A promotional image for Turning 15 on the Road to Freedom.
By Andrea Peirce
Of all the locations to stage the one-person play Turning 15 on the Road to Freedom, the Upper West Side’s Sanctuary Theater at The Center at West Park at 165 West 86th Street is a logical and compelling choice for several reasons.
The story of an ordinary Alabama teenager who braved prison and fear to fight nonviolently for the right of African Americans to vote came together as a play just a few blocks south of the Sanctuary Theater, at Fiorello H. LaGuardia High School for Music, Art and Performing Arts on Amsterdam Avenue. It was at LaGuardia that actress Ally Sheedy, a creative consultant at the school, collaborated with staff and students to adapt Lynda Blackmon Lowery’s memoir for the stage.
At age 15, Lowery was one of the youngest participants in the 1965 march from Selma to Montgomery. Sheedy heard about the book from her mother, literary agent Charlotte Sheedy, who represents the author. This will be the third professional production of the piece in which Sheedy directs LaGuardia student Damaras Obi.
The production brims with happenstance and history in other ways, too. According to oral history accounts, Park Presbyterian Church was a stop on the Underground Railway in the 1850s, before it moved to West 86th and Amsterdam Avenue and merged with West Presbyterian Church to form West Park Presbyterian Church in 1911.
“That earlier wooden church structure at West 84th Street, across the street from the Edgar Allen Poe house, sheltered fleeing slaves for about a day before they were taken to the 79th Street Boat Basin,” says Pastor Robert L. Brashear, who heard the accounts over the course of his 22 years leading West Park Presbyterian Church’s multi-faith congregation (until 2017). Once at the boat basin, these men, women, and children on the run caught rides up the Hudson River to Canada, he says – and to freedom.
Brashear adds that a vital piece of civil rights history also took place next door to the church, at 161 West 86th Street. That’s where social worker and civil rights movement activist Andrew Goodman grew up. Once an aspiring actor, Goodman was one of three activists killed by members of the Ku Klux Klan during the Freedom Summer of 1964. The effort aimed to register as many African American voters as possible in Mississippi. Today, the Andrew Goodman Foundation continues to work for empowerment of young voters across the country.
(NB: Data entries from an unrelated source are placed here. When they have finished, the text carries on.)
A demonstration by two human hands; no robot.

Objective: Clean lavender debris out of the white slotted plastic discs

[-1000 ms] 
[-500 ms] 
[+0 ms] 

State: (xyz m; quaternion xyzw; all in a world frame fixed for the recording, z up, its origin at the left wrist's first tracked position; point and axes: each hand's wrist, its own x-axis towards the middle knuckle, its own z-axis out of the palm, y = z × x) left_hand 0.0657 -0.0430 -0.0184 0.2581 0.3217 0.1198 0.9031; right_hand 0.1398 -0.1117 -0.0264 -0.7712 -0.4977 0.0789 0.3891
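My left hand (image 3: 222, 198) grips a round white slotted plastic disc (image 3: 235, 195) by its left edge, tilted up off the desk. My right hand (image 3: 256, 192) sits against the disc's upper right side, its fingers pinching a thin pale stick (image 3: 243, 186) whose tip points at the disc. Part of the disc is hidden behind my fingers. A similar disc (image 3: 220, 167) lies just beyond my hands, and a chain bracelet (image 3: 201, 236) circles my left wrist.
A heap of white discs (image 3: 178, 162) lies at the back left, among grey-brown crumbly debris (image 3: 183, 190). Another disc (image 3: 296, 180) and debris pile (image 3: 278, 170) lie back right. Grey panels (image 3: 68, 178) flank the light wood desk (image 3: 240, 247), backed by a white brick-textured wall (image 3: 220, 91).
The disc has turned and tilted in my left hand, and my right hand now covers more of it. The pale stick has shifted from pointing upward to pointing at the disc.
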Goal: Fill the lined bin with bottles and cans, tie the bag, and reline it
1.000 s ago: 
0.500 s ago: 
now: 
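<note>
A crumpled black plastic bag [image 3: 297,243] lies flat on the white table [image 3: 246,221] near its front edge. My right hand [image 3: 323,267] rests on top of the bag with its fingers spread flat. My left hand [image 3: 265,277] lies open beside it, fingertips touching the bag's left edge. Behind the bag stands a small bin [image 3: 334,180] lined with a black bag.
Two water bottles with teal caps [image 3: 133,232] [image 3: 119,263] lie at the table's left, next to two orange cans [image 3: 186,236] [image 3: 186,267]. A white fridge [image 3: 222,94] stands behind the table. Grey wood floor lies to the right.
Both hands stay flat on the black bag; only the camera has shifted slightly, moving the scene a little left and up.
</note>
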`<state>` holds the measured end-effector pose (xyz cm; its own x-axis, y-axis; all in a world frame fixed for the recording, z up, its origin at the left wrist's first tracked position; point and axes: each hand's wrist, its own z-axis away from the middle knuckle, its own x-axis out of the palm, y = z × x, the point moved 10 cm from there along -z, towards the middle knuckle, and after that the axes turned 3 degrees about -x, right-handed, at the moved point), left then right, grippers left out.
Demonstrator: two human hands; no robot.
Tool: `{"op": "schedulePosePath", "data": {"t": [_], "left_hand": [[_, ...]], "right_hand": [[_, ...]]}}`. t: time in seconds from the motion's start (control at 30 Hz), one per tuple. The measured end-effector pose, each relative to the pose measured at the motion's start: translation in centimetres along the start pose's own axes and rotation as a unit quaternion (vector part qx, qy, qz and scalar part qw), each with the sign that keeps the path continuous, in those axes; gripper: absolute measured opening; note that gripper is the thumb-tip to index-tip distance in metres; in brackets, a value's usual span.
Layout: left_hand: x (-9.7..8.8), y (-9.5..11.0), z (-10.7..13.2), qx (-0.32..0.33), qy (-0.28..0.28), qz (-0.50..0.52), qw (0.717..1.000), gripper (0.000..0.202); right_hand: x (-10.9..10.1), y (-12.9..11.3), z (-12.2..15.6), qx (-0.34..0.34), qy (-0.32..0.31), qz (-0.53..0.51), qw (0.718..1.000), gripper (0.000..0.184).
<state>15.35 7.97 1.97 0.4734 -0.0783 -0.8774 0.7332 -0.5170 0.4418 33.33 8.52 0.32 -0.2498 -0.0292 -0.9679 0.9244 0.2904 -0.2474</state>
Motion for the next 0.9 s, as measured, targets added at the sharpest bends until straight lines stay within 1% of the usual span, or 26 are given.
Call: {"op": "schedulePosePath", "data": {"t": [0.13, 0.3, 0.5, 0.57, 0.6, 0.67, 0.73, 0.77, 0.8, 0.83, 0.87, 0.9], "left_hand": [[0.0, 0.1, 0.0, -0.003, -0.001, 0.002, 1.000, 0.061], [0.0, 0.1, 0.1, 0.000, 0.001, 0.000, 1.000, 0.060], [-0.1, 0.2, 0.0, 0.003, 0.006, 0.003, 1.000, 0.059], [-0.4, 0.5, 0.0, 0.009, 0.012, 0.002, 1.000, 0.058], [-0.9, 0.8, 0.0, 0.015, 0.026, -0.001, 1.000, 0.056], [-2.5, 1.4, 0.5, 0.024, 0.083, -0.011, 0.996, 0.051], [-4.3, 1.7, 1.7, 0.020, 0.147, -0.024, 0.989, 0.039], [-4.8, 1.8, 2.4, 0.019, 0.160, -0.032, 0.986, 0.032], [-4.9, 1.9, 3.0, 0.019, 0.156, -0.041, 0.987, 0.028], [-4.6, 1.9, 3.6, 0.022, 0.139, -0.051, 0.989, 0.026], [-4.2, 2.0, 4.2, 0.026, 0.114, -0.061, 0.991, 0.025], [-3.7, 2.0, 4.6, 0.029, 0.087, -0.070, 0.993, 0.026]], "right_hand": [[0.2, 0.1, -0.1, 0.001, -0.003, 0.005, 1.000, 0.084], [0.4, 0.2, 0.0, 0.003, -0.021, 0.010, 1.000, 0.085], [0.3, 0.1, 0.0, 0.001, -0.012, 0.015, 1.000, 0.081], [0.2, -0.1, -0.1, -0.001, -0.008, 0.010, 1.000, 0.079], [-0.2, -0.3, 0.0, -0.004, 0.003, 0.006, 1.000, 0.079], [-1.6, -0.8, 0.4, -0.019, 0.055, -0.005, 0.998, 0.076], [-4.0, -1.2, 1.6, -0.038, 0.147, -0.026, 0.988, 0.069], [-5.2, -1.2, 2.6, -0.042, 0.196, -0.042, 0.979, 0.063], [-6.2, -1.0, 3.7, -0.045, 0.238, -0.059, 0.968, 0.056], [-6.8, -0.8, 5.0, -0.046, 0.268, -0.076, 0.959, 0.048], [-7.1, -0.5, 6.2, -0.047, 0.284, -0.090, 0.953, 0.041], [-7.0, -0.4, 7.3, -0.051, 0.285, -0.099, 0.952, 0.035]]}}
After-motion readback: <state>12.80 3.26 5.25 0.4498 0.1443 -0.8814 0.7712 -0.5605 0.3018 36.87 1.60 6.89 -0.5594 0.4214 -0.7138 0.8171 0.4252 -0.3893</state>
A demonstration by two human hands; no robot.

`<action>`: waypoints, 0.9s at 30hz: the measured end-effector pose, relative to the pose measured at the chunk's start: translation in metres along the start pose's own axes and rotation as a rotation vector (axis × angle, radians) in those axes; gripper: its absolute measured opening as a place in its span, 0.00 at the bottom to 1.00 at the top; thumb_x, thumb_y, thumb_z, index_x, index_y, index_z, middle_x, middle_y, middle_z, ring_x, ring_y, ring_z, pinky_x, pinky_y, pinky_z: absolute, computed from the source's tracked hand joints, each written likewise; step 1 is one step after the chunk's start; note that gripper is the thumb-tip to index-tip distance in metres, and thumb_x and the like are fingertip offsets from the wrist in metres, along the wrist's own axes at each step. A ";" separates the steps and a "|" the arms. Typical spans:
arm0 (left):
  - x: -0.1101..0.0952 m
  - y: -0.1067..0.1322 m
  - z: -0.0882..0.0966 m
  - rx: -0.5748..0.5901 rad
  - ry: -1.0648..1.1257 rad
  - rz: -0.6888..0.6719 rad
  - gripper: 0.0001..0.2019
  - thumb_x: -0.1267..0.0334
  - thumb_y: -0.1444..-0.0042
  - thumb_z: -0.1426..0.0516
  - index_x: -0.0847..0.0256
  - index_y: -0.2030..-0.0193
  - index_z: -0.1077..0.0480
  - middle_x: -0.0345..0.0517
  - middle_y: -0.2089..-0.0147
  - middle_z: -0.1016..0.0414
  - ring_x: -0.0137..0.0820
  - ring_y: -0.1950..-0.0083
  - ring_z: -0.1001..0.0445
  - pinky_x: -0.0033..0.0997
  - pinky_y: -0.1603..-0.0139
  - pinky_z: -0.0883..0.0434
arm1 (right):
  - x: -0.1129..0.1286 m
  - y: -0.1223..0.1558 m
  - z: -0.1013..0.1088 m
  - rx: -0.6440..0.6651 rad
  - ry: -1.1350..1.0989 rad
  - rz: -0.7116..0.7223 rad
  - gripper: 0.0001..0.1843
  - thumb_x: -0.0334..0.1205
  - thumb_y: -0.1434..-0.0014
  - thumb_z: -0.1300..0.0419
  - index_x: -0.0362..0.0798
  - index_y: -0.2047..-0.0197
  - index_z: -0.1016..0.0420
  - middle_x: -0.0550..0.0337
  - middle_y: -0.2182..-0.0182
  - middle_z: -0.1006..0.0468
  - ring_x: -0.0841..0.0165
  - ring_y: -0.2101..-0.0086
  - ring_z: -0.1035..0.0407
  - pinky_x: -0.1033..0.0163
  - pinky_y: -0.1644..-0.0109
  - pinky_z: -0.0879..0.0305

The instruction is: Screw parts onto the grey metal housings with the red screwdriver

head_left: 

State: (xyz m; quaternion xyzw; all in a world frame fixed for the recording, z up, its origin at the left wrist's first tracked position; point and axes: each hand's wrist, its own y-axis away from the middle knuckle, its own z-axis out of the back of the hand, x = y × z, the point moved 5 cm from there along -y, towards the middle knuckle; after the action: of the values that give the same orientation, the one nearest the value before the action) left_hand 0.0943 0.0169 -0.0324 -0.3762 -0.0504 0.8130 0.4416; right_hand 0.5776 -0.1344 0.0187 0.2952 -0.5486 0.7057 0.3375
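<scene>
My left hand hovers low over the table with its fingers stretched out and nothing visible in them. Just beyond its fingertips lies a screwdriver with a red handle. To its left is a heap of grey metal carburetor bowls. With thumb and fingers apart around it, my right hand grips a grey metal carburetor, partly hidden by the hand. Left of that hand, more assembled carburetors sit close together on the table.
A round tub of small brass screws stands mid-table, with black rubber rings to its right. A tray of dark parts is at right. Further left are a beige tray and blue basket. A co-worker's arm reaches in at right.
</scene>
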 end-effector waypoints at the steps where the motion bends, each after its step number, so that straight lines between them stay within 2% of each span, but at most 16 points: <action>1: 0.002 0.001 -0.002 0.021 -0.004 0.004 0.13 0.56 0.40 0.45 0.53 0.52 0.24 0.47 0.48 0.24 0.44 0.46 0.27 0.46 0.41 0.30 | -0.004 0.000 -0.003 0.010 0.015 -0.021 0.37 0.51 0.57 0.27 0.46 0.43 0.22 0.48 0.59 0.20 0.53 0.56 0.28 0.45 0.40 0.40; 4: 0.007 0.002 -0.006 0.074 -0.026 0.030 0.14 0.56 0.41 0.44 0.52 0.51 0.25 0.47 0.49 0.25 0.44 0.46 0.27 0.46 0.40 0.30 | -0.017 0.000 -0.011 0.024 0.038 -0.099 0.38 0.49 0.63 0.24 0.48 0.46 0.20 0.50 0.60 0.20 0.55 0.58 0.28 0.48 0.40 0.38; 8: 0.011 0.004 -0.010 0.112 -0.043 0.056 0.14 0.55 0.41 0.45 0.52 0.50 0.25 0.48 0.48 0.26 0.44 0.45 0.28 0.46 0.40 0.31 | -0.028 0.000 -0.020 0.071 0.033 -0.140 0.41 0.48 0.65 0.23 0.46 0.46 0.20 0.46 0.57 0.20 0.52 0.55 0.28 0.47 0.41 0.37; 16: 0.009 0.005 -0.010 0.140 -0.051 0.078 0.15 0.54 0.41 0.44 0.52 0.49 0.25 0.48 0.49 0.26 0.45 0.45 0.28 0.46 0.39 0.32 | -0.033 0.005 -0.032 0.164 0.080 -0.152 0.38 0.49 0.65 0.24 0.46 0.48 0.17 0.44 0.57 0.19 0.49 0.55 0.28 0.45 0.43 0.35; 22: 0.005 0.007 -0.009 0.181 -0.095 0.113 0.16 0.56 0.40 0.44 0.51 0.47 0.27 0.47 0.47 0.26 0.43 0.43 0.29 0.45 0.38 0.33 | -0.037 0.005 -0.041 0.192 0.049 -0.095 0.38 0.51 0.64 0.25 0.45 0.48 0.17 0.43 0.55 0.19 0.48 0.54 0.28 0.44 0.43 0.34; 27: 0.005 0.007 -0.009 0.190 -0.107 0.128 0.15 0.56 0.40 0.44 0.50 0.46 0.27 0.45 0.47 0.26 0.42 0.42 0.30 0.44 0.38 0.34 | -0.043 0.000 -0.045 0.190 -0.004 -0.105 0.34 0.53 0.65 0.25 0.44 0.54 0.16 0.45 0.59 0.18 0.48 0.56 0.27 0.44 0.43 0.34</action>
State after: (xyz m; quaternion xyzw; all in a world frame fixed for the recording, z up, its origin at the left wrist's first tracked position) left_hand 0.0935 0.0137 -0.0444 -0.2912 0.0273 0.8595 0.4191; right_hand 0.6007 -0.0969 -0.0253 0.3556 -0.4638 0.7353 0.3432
Another link: African American church-goers who populated live-in maid quarters up and down the Upper West Side got so tired of leaving the neighborhood for services that they organized in the mid-1970s, Brashear recounts, and made West Park Presbyterian their home. “This also explains why we have a lot of Afro-Caribbean congregants, I think. These women attracted them to the church.”
Producer Miranda Barry sees connections, too. “Not only did the civil rights movement start in churches, where African Americans could share their hopes and dreams,” she notes, “but the civil rights movement was in large part brought to life by young people like Lowery.” Adults knew they were risking too much with their jobs and their lives to be very involved.
“I ran straight into the teargas,” declares actress Obi as she channels the Lowery on stage. “All around me, people screaming… I learned a lot about things on that march. Fear – about how to respect and embrace it. The Selma movement was a kids’ movement… [and] we had won! We were making history.” Young people and others fighting alongside Martin Luther King, Jr. had finally secured the right of African Americans to vote.
The play’s 11 performances begin on January 10th. Purchase tickets online through the production’s website or through eventbrite. The Riverside Church Inspirational Choir will open all of the MLK Weekend performances, beginning Friday evening, January 12th through Monday January 15th. The MLK Day Benefit on January 15th will also feature an exclusive Q&A with Lowery.